Top of Information shown

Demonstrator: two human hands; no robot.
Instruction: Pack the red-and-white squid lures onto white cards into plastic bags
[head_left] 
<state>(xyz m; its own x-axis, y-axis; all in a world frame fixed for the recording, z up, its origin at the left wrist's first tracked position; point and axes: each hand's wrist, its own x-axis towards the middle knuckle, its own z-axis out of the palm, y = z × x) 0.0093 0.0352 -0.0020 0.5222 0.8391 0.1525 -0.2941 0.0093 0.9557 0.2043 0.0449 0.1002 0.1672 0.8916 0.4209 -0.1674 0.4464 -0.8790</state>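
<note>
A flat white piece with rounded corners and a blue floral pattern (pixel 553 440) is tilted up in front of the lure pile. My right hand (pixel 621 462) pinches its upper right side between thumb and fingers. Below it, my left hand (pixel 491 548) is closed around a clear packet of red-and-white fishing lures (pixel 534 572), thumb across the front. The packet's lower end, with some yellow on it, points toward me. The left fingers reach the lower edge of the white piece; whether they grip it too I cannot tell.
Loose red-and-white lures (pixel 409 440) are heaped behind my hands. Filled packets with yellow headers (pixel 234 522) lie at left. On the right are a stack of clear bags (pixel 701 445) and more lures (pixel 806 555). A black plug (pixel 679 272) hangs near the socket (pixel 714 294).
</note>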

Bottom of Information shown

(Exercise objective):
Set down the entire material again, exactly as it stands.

(Output for this exercise):
Demonstrator: two human hands; no robot.
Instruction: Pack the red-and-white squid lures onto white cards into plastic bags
[head_left] 
<state>(xyz m; its own x-axis, y-axis; all in a world frame fixed for the recording, z up, its origin at the left wrist's first tracked position; point and axes: each hand's wrist, its own x-axis towards the middle knuckle, its own z-axis out of the palm, y = z × x) 0.0093 0.0352 -0.0020 0.5222 0.8391 0.1525 -0.2941 0.0093 0.9557 0.2043 0.0449 0.1002 0.1672 0.8916 0.4209 -0.1674 0.4464 -0.8790</state>
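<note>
A flat white piece with rounded corners and a blue floral pattern (pixel 553 440) is tilted up in front of the lure pile. My right hand (pixel 621 462) pinches its upper right side between thumb and fingers. Below it, my left hand (pixel 491 548) is closed around a clear packet of red-and-white fishing lures (pixel 534 572), thumb across the front. The packet's lower end, with some yellow on it, points toward me. The left fingers reach the lower edge of the white piece; whether they grip it too I cannot tell.
Loose red-and-white lures (pixel 409 440) are heaped behind my hands. Filled packets with yellow headers (pixel 234 522) lie at left. On the right are a stack of clear bags (pixel 701 445) and more lures (pixel 806 555). A black plug (pixel 679 272) hangs near the socket (pixel 714 294).
</note>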

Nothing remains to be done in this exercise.